Our research team came to know that the Federal Communications Commission yesterday granted Alphabet-owned Project Loon which is an experimental license to operate in Puerto Rico and the US Virgin Islands. It is with the purpose to help the islands regain connectivity. The license extends from October 6th, 2017 until April 4th. The software engineer and the member of Alphabet’s X, Ben Wojtowicz was granted the license who works on Project Loon.
It is being speculated that the Helium balloons are being expected to deliver emergency LTE cellular reception to allow residents and local governments to contact friends and family, restoration efforts coordinate relief and reestablish communication with the outside world. It is still unclear as to what extent Loon will cover Puerto Rico or parts of the Virgin Islands, or as to how many balloons the team wants to deploy. “The purpose of the [Special Temporary Authority] is to support licensed mobile carriers’ restoration of limited communications capability in areas of Puerto Rico and the United States Virgin Islands affected by Hurricanes Irma and Maria,” says the license.
It was only last week that the Loon team shared that they are looking into helping Puerto Rico which still stays devastated by Hurricane Maria. Their aim is to help the area regain connectivity. The island that’s is a home to nearly 3.5 million people is crippled by the Category 4 storm. It affected and disabled more than 90 percent of Puerto Rico’s cell towers leaving its communications infrastructure in pieces. A report which was issued yesterday reveals that 83 percent of cell towers on the island are down. The US Virgin Islands facing the same obstacle.
Loon which is one of Google’s original moonshot efforts designed which aims to bring connectivity to remote areas of the world and all the locales who are struggling because of a natural disaster. It seems to be a perfect match for helping Puerto Rico in getting back online. Loon team is showing involvement with the telecommunications provider Telefonica on the island by speeding up the process.

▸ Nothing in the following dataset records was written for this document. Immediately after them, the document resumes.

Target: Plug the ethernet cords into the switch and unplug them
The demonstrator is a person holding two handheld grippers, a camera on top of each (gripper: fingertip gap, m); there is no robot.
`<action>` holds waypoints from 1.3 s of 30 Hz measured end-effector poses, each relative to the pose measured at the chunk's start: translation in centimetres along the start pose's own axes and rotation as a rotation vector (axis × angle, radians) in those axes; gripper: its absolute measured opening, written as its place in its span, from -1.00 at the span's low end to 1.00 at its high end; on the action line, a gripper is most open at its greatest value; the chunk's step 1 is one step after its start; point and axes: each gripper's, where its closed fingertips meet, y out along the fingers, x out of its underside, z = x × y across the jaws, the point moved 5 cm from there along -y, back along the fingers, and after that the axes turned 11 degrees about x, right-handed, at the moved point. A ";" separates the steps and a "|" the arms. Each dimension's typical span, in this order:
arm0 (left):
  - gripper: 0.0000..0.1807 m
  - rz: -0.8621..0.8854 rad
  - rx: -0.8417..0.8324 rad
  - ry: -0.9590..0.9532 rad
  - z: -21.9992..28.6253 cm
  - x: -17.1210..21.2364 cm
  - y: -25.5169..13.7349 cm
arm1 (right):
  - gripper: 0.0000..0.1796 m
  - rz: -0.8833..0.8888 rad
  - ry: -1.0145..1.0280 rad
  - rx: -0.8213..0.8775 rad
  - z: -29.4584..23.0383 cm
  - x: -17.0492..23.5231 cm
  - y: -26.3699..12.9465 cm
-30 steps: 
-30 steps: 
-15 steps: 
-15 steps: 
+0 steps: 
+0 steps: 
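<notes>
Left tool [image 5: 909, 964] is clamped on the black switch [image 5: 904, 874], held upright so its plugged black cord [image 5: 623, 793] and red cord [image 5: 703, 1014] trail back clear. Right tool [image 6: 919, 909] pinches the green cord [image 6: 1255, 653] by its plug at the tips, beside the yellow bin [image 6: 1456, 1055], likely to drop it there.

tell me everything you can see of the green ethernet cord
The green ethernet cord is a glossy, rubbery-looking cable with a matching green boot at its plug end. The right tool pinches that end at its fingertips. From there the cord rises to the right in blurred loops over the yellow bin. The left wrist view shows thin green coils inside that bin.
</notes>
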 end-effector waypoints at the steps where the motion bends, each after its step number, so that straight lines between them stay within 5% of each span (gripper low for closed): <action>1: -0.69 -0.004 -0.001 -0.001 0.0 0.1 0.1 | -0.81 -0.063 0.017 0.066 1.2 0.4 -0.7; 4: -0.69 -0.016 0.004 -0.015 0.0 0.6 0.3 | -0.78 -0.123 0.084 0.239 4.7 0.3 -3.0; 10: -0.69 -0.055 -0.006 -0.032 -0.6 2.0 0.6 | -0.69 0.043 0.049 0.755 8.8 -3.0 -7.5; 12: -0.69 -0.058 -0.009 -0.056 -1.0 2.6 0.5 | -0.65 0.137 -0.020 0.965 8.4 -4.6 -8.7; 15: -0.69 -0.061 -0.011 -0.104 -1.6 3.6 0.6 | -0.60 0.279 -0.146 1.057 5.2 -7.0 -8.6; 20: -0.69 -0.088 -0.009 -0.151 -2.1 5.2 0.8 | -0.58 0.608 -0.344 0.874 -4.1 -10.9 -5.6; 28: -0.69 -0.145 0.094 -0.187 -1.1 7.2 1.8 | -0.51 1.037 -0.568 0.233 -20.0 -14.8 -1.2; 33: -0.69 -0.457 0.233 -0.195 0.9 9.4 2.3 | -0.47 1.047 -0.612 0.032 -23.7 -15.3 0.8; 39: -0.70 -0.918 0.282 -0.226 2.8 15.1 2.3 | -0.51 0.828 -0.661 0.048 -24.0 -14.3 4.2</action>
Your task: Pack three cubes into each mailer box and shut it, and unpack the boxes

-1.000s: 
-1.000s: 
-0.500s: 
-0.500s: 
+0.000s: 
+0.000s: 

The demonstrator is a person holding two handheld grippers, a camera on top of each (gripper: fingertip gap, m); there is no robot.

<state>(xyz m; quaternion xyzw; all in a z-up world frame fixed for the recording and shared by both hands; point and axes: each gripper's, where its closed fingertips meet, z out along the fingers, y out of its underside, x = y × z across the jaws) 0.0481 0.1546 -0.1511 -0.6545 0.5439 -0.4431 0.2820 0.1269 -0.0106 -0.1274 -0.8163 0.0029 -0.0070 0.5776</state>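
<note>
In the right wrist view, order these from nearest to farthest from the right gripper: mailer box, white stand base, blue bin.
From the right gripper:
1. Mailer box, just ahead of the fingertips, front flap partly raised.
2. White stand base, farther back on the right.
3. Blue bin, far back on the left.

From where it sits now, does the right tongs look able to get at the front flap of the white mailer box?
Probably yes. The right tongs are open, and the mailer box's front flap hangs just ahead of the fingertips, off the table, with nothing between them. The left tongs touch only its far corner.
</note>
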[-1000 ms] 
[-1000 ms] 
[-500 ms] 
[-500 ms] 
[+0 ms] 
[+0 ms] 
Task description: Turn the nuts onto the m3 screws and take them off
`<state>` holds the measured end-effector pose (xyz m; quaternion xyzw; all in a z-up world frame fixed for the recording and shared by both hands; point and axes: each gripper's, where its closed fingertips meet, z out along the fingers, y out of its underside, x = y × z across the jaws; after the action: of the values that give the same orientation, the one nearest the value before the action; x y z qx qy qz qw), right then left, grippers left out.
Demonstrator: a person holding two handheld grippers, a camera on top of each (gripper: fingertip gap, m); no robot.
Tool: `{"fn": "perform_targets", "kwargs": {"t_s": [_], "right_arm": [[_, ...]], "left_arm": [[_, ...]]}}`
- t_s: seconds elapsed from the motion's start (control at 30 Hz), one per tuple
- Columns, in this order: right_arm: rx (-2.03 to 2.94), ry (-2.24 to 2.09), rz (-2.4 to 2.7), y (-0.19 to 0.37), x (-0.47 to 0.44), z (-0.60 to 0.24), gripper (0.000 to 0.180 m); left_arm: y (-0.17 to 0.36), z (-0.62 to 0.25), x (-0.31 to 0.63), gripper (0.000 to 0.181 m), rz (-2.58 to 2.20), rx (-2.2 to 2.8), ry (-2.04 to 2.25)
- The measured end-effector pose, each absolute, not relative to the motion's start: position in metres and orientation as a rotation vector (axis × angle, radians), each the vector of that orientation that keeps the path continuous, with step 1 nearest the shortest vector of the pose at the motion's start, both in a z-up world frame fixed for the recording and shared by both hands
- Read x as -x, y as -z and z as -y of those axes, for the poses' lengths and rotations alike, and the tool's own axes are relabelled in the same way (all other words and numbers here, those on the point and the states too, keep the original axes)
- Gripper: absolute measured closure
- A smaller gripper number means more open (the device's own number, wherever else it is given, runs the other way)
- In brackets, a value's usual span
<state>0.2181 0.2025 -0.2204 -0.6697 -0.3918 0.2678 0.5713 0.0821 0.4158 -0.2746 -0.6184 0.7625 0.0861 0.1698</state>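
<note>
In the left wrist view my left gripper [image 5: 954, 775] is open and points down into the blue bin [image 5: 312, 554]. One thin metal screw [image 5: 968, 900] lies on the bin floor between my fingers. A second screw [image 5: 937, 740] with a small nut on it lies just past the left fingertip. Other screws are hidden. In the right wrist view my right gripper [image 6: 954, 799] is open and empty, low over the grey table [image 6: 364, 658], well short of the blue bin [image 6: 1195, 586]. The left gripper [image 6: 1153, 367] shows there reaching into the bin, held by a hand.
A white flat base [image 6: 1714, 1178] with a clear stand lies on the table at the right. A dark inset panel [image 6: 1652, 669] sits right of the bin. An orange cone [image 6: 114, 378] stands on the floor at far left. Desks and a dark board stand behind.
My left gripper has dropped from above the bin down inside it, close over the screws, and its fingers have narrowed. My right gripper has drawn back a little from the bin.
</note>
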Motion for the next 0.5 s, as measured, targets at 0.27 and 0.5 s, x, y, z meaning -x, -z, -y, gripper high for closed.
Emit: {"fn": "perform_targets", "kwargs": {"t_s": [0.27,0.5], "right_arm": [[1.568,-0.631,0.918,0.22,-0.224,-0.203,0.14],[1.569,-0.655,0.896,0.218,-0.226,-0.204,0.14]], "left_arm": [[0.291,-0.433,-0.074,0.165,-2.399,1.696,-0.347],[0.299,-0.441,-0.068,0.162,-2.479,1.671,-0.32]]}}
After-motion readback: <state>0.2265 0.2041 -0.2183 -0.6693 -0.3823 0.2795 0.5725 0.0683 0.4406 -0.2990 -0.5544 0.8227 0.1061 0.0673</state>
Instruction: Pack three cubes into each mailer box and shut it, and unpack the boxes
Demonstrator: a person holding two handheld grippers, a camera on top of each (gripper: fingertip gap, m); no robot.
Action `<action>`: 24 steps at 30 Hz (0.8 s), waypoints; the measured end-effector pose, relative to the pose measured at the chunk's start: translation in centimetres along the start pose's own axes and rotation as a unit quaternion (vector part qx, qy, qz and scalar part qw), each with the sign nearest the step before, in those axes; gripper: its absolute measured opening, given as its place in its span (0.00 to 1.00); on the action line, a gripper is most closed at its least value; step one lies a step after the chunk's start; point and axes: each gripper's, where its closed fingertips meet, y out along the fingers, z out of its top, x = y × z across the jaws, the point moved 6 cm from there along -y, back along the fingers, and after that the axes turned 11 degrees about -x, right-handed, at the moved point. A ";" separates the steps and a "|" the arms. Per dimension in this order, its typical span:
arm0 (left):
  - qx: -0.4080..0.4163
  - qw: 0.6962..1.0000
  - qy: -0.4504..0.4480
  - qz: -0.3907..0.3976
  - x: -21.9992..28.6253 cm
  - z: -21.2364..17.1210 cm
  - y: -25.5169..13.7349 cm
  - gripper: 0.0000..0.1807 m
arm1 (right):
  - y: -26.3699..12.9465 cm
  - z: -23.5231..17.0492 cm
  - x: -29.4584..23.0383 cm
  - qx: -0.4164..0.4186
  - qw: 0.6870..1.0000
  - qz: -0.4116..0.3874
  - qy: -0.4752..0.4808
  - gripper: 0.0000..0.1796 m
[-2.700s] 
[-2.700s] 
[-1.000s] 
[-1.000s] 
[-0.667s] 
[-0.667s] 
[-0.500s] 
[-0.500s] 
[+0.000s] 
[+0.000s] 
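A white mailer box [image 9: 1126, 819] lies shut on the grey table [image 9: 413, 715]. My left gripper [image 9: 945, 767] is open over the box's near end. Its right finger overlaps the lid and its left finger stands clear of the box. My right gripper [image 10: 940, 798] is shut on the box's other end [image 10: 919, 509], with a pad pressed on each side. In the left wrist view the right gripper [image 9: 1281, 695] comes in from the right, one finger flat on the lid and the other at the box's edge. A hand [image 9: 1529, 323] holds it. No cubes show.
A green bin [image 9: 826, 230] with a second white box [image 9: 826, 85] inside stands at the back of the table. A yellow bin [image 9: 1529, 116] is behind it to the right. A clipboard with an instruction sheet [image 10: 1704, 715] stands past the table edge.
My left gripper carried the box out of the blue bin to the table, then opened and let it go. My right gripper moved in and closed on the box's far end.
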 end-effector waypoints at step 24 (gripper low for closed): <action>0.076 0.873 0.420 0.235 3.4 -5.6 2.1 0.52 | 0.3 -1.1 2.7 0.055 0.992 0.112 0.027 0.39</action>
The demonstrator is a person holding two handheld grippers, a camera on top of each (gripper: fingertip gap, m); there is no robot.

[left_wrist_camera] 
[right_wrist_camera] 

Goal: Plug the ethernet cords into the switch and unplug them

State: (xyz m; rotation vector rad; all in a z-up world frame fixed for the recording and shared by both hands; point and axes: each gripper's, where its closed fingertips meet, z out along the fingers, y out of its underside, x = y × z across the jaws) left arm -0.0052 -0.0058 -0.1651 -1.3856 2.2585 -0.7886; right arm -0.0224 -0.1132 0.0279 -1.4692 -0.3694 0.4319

A spokesperson for Alphabet’s X lab said that the team needs to work with a partner network of a local telecom such as Telefonica. He said that “To deliver signal to people’s devices, Loon needs be integrated with a telco partner’s network — the balloons can’t do it alone,” later he added that “To deliver signal to people’s devices, Loon needs be integrated with a telco partner’s network — the balloons can’t do it alone.”
It would be wise to mention that this isn’t the first deployment; the team has since expanded its testing over the years to include initiatives in Brazil, France, Indonesia, New Zealand, and Sri Lanka.